1

I've got a site-to-site vpn connection between two data centers (one in San Jose, the other in Toronto).

I need to send a 32GB file from one dc to another - FAST AS POSSIBLE.

I've found a shell script that splices up the 32GB file smaller files and then uses scp to transfer over in parallel fashion.

The question is how do I determine the optimal file size for sending over the various little files across the site-to-site vpn connection (I'd like to try to maximize the bandwidth).

Obviously the more scp process I run on the server, I guess there's more load put on that server.

EEAA
  • 109,904
Simon
  • 13

3 Answers3

1

Forget about the site-to-site for a minute, because as long as its ipsec and your endpoints are not toasters its unlikely to be bottleneck in itself, and have a quick look at bbcp:

http://www.slac.stanford.edu/~abh/bbcp/

Here is a line from the perl script we used during the last migration, which had the same requirements as you i.e. move the data fast

sprintf('/usr/local/bin/bbcp -a -F -s 16 -P 10 -T "ssh -x -a -oFallBackToRsh=no %%I -l %%U %%H /usr/local/bin/bbcp" -d . -v %s %s:%s',
  join(' ', @files_to_copy), $remote_host, $destination_dir);

Play with the options, especially the number of threads.

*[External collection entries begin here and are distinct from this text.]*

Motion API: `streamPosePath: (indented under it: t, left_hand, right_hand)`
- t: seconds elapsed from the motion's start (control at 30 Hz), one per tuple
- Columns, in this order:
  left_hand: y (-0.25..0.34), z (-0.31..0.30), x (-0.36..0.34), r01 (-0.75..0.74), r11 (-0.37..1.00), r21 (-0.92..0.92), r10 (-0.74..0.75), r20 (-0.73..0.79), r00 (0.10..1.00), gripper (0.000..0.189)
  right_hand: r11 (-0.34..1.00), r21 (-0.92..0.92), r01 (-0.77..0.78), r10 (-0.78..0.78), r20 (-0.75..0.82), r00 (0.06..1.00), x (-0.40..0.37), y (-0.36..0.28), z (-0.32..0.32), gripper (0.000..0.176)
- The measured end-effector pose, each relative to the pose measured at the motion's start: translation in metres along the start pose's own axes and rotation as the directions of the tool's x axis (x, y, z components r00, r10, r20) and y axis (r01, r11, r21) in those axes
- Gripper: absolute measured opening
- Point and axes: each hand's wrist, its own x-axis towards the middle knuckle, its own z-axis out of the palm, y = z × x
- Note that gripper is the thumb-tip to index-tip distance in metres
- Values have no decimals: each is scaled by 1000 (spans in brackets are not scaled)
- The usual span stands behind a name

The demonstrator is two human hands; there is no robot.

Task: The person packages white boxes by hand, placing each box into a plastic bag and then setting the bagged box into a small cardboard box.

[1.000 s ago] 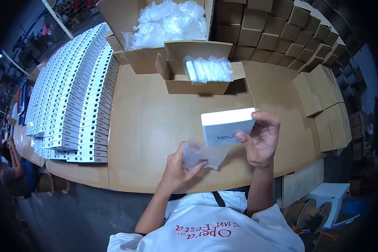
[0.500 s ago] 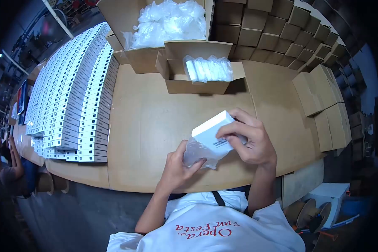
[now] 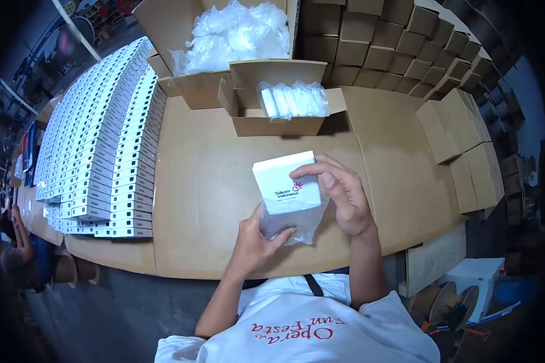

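White box [image 3: 286, 181] has turned label-up, lower end now inside clear bag [image 3: 298, 230]

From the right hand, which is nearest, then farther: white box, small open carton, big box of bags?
1. white box, touched by the right hand.
2. small open carton, straight ahead.
3. big box of bags, behind that carton.

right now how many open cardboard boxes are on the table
2: a large carton of clear bags at the far edge, and a smaller box of wrapped white packs just in front of it. More may be hidden.
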Motion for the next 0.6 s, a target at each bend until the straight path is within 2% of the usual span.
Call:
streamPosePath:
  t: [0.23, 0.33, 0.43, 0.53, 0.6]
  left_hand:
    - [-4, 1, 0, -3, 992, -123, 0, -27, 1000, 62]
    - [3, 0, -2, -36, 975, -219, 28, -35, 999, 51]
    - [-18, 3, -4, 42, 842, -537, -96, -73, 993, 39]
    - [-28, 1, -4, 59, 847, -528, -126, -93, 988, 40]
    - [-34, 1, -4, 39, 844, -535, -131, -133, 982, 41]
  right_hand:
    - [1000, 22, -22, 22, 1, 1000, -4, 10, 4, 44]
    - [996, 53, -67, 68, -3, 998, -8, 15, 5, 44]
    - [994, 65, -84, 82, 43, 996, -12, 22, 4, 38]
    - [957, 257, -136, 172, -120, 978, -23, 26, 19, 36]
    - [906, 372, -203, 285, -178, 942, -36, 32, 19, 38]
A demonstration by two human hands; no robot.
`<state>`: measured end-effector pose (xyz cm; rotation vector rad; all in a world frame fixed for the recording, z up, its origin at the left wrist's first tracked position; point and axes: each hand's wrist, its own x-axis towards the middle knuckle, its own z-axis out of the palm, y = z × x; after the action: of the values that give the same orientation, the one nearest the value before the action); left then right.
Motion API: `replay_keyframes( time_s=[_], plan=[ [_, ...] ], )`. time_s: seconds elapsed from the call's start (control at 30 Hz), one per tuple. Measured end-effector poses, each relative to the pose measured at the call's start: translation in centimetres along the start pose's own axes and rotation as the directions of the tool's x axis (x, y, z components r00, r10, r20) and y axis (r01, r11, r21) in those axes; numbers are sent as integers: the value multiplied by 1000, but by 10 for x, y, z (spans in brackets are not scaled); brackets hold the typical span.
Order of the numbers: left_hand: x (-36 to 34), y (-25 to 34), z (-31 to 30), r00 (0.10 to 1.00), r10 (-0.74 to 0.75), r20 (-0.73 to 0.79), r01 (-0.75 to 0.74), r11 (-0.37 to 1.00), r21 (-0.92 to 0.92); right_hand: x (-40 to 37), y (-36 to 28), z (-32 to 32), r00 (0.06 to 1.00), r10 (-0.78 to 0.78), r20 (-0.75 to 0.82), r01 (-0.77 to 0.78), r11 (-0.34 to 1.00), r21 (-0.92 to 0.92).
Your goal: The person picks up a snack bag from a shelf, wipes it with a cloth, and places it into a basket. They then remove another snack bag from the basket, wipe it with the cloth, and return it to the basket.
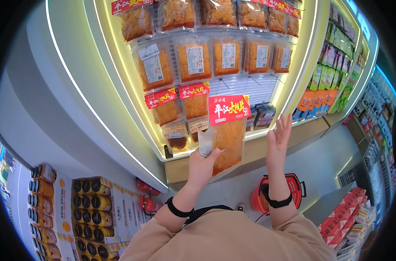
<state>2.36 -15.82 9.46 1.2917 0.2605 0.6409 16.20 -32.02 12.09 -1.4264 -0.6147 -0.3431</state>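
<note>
My left hand (203, 164) grips a clear snack packet (228, 143) by its lower left side, thumb across the front. The packet holds a flat orange-brown food sheet and has a red header card with yellow and white lettering. A white flap (205, 142) shows at its left edge, above my thumb. To the right of the packet, my right hand (279, 137) is raised with its fingers spread, holding nothing. Similar red-topped packets (195, 102) hang on the lit display just behind the held one.
Rows of packets with white labels (194, 60) hang on hooks higher up. A red shopping basket (297, 195) stands on the floor below my right forearm. Shelved jars (93, 187) and a fire extinguisher (149, 204) are at left, with red packages (343, 217) at lower right.
</note>
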Motion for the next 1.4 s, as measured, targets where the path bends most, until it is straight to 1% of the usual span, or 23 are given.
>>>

Questions you will want answered are:

  • what is the latency of the links
  • what is the packet jitter likely to be like
  • what is the total maximum bandwidth I can expect
  • who/what else will I stomp on by hogging the entire link

bbcp should be able to max any link to the point where cpu becomes your bottleneck with the right flags. Good luck

1

I'd look at rsync for anything that large.

Something like:

rsync -ave "ssh -c arcfour -o Compression=no -x" source_file user@destination:/path/to/dest

http://en.wikipedia.org/wiki/RC4

That way, if a partial copy gets interrupted for any reason, you will be able to resume the upload leveraging rsync's internals.

dmourati
  • 25,870
0

If you're willing to consider commercial solutions, Aspera or Signiant are much faster than scp, sftp, or rsync.

Kenster
  • 2,162